Mr. Hu began his visit with a trip to the Khartoum Oil Refinery - a fitting stop as China currently buys more than half of Sudan's 500,000 barrel per year output.
Due to its thirst for Sudanese oil, China has become Sudan's largest trading partner, investing billions of dollars in oil refineries, pipelines, and northern Sudan's $1.8 billion Merowe dam.
But China has come under fire for its economic ties to Sudan, even as a humanitarian crisis rages in the Darfur region.
Sudan's alleged backing of feared Arab militias known as Janjaweed, which have waged a campaign of rape and murder against African civilians in Darfur, has made it a pariah state in much of the international community.
Western nations have asked China to push Sudan to allow U.N. entry into Darfur.
Sudanese Foreign Ministry spokesman Ali al-Sadiq says he expects that Hu and Sudanese President Omar al-Bashir will discuss Darfur.
"The visit is mainly about the bilateral relations in economic trade and investment aspects. But no doubt due to the good political relations between the two countries, definitely Darfur will come in," he said.

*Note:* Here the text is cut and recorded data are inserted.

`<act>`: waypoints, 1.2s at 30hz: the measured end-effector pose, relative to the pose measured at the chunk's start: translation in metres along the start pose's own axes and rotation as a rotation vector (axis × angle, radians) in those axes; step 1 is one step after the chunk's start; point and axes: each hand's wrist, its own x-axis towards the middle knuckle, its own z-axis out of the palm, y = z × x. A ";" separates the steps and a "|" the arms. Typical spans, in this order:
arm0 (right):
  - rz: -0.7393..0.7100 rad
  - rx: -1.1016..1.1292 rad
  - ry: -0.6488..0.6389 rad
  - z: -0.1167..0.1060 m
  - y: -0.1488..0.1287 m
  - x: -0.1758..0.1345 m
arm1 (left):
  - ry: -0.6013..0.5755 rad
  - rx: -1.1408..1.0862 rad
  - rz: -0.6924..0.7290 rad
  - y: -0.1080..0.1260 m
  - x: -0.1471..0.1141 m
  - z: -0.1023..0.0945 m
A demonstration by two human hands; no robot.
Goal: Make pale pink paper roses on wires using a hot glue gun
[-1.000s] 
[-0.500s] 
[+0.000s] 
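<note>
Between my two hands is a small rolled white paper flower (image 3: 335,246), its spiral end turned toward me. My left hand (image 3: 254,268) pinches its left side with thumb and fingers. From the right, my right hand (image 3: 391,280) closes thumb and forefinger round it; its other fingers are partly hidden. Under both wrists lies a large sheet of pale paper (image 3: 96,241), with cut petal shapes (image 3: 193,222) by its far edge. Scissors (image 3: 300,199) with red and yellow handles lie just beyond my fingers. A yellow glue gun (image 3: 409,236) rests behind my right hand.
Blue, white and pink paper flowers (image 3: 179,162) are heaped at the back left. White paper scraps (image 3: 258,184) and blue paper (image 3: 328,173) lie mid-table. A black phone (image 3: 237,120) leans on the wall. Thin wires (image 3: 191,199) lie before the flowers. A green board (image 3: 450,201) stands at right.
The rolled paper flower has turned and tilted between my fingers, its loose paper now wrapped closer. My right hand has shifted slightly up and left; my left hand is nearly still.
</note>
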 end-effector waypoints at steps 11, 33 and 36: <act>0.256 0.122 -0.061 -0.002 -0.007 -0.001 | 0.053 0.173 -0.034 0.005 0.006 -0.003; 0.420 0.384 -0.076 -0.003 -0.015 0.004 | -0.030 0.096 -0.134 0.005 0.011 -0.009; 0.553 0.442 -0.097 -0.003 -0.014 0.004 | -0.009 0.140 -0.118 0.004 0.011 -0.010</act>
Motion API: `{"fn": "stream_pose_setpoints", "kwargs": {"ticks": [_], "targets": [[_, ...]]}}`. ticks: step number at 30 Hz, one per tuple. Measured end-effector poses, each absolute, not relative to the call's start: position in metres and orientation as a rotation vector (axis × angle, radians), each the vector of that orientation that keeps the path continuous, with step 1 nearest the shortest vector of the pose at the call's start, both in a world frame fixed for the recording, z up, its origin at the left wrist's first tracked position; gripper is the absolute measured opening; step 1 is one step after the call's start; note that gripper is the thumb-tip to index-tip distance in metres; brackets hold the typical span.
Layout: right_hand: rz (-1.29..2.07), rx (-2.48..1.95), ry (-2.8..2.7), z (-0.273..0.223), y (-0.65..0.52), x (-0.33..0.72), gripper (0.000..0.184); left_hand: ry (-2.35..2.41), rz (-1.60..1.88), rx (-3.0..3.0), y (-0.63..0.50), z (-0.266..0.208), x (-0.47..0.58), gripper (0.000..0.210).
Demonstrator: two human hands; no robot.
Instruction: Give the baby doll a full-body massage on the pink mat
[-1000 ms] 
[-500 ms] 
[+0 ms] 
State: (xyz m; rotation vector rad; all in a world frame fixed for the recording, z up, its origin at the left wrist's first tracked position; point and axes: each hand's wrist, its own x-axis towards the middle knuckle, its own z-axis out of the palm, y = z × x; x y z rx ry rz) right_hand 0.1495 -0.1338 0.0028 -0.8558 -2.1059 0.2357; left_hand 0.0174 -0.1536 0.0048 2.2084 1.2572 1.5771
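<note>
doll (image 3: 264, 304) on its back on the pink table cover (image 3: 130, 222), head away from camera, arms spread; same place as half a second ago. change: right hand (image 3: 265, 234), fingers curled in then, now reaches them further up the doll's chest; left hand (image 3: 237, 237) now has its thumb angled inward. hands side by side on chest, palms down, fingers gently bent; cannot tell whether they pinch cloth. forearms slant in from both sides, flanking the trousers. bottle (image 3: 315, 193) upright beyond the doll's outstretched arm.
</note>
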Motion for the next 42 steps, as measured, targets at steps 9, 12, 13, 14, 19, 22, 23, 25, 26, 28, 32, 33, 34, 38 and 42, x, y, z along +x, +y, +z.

But al-Sadiq added that he does not expect China to put any pressure on Sudan regarding the U.N. force.
Others are more optimistic that Hu will push Bashir to allow U.N. entry.
Faisal el-Bagir, a human rights activist with the Khartoum Center for Human Rights and Environmental Development, called Mr. Hu's visit an opportunity for Bashir to lower his resistance to the U.N. mission.
This is the last chance. Because if China will not be able to convince Sudan it means that the international community will have to take other action, which means more confrontation.
The Darfur crisis will soon enter into its fourth year.
Experts estimate 200,000 people have died and more than 2.5 million others have been displaced.
Hu will spend two days in Sudan before departing on Saturday.